Exercise aim:
Produce a perfect copy of the listing, matching each line.
▼
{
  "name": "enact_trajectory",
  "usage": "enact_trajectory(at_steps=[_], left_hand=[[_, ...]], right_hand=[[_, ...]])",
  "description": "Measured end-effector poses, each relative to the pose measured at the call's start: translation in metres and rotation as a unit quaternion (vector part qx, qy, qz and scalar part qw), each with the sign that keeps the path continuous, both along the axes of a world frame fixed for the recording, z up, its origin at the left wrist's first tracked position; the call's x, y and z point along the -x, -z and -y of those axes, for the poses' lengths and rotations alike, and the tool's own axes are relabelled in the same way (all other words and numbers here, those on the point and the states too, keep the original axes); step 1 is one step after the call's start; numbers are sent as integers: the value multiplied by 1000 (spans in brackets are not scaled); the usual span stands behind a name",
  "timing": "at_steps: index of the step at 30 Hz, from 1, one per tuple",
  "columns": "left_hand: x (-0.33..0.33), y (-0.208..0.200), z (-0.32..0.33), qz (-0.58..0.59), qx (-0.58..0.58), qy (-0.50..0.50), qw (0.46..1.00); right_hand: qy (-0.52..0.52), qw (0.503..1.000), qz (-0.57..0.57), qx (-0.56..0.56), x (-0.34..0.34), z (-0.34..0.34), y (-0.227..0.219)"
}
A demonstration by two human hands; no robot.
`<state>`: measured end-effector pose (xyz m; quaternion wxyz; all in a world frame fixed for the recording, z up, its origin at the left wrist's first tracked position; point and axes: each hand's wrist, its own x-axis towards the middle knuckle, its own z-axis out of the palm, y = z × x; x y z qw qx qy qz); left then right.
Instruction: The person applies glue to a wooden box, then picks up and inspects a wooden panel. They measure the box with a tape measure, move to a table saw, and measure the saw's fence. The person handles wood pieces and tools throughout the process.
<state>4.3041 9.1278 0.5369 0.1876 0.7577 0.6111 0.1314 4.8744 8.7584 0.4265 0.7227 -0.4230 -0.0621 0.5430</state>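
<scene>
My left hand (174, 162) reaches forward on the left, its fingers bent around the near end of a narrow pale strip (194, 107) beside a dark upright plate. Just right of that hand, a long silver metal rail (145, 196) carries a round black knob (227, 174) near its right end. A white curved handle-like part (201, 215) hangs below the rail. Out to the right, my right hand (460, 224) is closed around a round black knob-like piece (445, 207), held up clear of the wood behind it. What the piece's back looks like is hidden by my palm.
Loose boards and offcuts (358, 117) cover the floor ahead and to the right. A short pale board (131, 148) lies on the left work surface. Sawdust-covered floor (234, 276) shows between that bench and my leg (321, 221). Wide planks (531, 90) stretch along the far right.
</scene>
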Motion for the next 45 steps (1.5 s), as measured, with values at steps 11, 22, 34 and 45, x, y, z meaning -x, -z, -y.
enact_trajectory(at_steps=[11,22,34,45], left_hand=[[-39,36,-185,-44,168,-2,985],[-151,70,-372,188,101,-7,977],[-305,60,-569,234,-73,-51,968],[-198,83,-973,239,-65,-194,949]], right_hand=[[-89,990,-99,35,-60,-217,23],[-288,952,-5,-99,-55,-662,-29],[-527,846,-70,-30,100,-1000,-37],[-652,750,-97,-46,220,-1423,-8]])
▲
Result for this task:
{
  "name": "enact_trajectory",
  "usage": "enact_trajectory(at_steps=[_], left_hand=[[_, ...]], right_hand=[[_, ...]])",
  "description": "Measured end-effector poses, each relative to the pose measured at the call's start: translation in metres and rotation as a unit quaternion (vector part qx, qy, qz and scalar part qw), each with the sign that keeps the path continuous, both along the axes of a world frame fixed for the recording, z up, its origin at the left wrist's first tracked position; the call's x, y and z point along the -x, -z and -y of those axes, for the poses' lengths and rotations alike, and the tool's own axes are relabelled in the same way (all other words and numbers here, those on the point and the states too, keep the original axes); step 1 is one step after the call's start; numbers are sent as integers: the value multiplied by 1000 (spans in brackets are not scaled); the usual span stands behind a name",
  "timing": "at_steps: index of the step at 30 Hz, from 1, one per tuple",
  "columns": "left_hand: x (-0.33..0.33), y (-0.208..0.200), z (-0.32..0.33), qz (-0.58..0.59), qx (-0.58..0.58), qy (-0.50..0.50), qw (0.46..1.00); right_hand: qy (-0.52..0.52), qw (0.503..1.000), qz (-0.57..0.57), qx (-0.56..0.56), x (-0.34..0.34), z (-0.34..0.34), y (-0.227..0.219)"
}
A demonstration by two human hands; no robot.
`<state>`: measured end-effector pose (xyz m; quaternion wxyz; all in a world frame fixed for the recording, z up, its origin at the left wrist's first tracked position; point and axes: each hand's wrist, its own x-axis towards the middle knuckle, its own z-axis out of the palm, y = z × x; x y z qw qx qy qz); left then right.
Instruction: The person applies glue to a wooden box, then picks up and inspects a wooden panel. They measure the box with a tape measure, move to a table saw, and measure the saw's fence. The person handles wood pieces and tools throughout the process.
<state>4.3041 9.1278 0.5369 0.1876 0.7577 0.6111 0.1314 4.8744 8.7584 0.4265 0.7227 -0.4230 -0.0621 0.5430</state>
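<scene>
My left hand (174, 162) reaches forward on the left, its fingers bent around the near end of a narrow pale strip (194, 107) beside a dark upright plate. Just right of that hand, a long silver metal rail (145, 196) carries a round black knob (227, 174) near its right end. A white curved handle-like part (201, 215) hangs below the rail. Out to the right, my right hand (460, 224) is closed around a round black knob-like piece (445, 207), held up clear of the wood behind it. What the piece's back looks like is hidden by my palm.
Loose boards and offcuts (358, 117) cover the floor ahead and to the right. A short pale board (131, 148) lies on the left work surface. Sawdust-covered floor (234, 276) shows between that bench and my leg (321, 221). Wide planks (531, 90) stretch along the far right.
</scene>
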Motion for the next 45 steps (1.5 s), as measured, with values at steps 11, 22, 34 and 45, x, y, z meaning -x, -z, -y.
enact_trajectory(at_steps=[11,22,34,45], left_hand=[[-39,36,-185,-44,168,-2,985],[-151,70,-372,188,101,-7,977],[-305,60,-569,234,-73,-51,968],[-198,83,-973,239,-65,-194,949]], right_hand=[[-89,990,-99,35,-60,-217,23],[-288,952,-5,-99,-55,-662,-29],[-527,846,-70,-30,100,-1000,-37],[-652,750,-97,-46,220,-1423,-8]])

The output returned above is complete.